ChasteGuides/ExternalDeveloperGuide

Helpful resources for users of development versions of Chaste

This page is intended to assist those external to the core Chaste team who still want to develop with the "bleeding edge" latest development code, rather than merely the last official release.

Since some parts of the Chaste code-base are not released (e.g. those relating specifically to papers in preparation), some of the developer resources, such as results from the automated tests and full documentation for the latest revision, are not made publicly available. We have now created some additional resources to improve this situation.

Documentation

Automatically generated documentation for the public parts of the most recent revision can be found here.
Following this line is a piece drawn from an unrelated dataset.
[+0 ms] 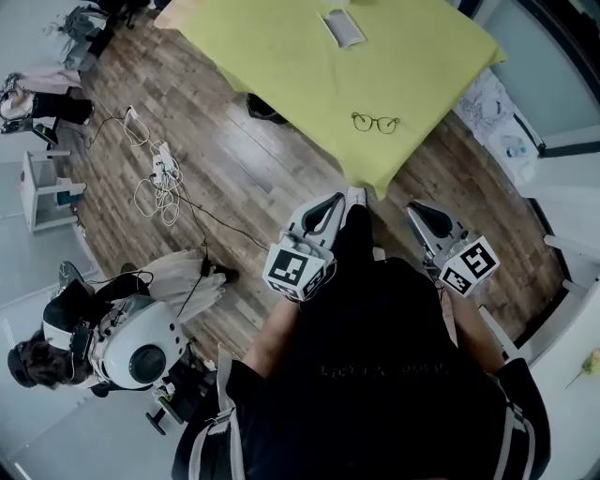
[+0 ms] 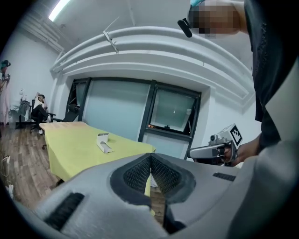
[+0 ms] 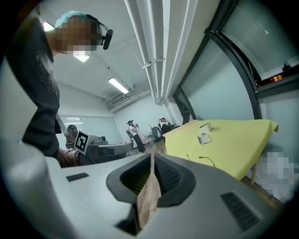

If you have doxygen and graphviz installed, you may also generate documentation from your own source tree by running

scons build=DoxygenCoverage

The most recent "good revision"

Occasionally broken code is committed to the Chaste repository, or some unexpected tests fail. This can be frustrating if users do not know if it's something they've broken, or if the fault lies with the repository code. We cannot yet expose the results of the automated tests, but we can show automatically which was the last revision that was given a clean bill of health by the nightly tests. This does not necessarily mean it is release quality: some tests are only run weekly, and it may not pass on all versions of the libraries which we support. But it is likely to be a good base to work from. (Note that the latest "release-candidate-quality" revision may be later than the last "good" revision, since not all revisions undergo the main continuous testing - user projects and branches are tested separately.)

You can get these revisions by checking out the source code and then doing

svn up -r <required revision number>

e.g.

svn up -r 14566

Coding Standards

To understand why Chaste variables, methods and classes are named like they are please see our C++ naming conventions.

We also lay out and document our code in a particular way, see CodeStructureStrategy.

You may also want to read through the other 'strategies' that we use to keep things consistent and well tested at ChasteStrategies.